■ **Your objective**:
From the first line to the last, copy the material exactly.

■ **Dataset extract**:
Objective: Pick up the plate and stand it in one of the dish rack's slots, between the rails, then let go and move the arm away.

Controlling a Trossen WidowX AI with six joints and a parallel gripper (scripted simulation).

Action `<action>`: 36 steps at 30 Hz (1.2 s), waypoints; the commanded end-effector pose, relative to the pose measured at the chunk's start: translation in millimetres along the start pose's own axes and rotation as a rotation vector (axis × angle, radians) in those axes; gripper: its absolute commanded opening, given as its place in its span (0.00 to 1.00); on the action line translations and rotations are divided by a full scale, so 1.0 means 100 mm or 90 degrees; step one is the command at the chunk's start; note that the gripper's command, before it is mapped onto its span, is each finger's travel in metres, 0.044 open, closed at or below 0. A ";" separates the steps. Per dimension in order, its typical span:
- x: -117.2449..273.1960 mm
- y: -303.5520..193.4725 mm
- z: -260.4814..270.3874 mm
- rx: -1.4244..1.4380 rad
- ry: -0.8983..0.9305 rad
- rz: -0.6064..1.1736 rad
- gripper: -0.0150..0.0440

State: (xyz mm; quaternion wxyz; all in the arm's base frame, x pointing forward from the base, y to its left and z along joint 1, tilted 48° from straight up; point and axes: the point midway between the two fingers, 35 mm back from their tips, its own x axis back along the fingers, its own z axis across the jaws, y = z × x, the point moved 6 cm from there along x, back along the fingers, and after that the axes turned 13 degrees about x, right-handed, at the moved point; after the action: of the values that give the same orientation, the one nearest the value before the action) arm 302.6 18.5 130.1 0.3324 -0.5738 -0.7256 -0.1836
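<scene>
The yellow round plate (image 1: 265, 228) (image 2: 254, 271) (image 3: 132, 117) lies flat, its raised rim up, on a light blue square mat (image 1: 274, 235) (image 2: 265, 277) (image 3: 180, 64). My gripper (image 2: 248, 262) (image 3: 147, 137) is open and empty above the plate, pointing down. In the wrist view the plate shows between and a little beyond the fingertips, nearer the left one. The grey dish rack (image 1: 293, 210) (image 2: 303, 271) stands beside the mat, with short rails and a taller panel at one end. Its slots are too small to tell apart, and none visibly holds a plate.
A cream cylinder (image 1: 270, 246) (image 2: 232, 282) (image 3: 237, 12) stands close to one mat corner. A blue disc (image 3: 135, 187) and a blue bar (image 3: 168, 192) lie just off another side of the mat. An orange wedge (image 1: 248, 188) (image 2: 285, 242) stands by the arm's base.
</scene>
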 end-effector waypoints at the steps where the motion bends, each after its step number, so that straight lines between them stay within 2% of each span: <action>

■ **Solution for this problem**:
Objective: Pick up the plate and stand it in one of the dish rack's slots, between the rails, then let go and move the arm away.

Controlling a Trossen WidowX AI with six joints and a parallel gripper (scripted simulation).

Action `<action>`: 36 steps at 30 Hz (1.2 s), waypoints; the commanded end-effector pose, relative to the pose measured at the chunk's start: translation in millimetres along the start pose's own axes and rotation as a rotation vector (axis × angle, radians) in those axes; gripper: its absolute commanded opening, given as its place in its span (0.00 to 1.00); on the action line translations and rotations are divided by a full scale, so 1.0 means 100 mm or 90 degrees; step one is the command at the chunk's start; note that the gripper's command, before it is mapped onto its span, is each finger's travel in metres, 0.044 open, closed at or below 0. A ";" separates the steps. Per dimension in order, its typical span:
- x: -117.2449..273.1960 mm
- y: -303.5520..193.4725 mm
- z: -260.4814..270.3874 mm
- rx: -1.4244..1.4380 rad
- ry: -0.8983..0.9305 rad
- rz: -0.6064..1.1736 rad
- gripper: -0.0150..0.0440

State: (xyz mm; quaternion wxyz; all in the arm's base frame, x pointing forward from the base, y to its left and z along joint 1, tilted 48° from straight up; point and axes: the point midway between the two fingers, 35 mm back from their tips, its own x axis back along the fingers, its own z axis across the jaws, y = z × x, the point moved 6 cm from there along x, back along the fingers, and after that the axes turned 13 degrees about x, right-handed, at the moved point; after the action: of the values that give the same orientation, the one nearest the value before the action) arm 302.6 18.5 130.1 0.3324 -0.5738 -0.7256 -0.1836
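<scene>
The yellow round plate (image 1: 265, 228) (image 2: 254, 271) (image 3: 132, 117) lies flat, its raised rim up, on a light blue square mat (image 1: 274, 235) (image 2: 265, 277) (image 3: 180, 64). My gripper (image 2: 248, 262) (image 3: 147, 137) is open and empty above the plate, pointing down. In the wrist view the plate shows between and a little beyond the fingertips, nearer the left one. The grey dish rack (image 1: 293, 210) (image 2: 303, 271) stands beside the mat, with short rails and a taller panel at one end. Its slots are too small to tell apart, and none visibly holds a plate.
A cream cylinder (image 1: 270, 246) (image 2: 232, 282) (image 3: 237, 12) stands close to one mat corner. A blue disc (image 3: 135, 187) and a blue bar (image 3: 168, 192) lie just off another side of the mat. An orange wedge (image 1: 248, 188) (image 2: 285, 242) stands by the arm's base.
</scene>
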 end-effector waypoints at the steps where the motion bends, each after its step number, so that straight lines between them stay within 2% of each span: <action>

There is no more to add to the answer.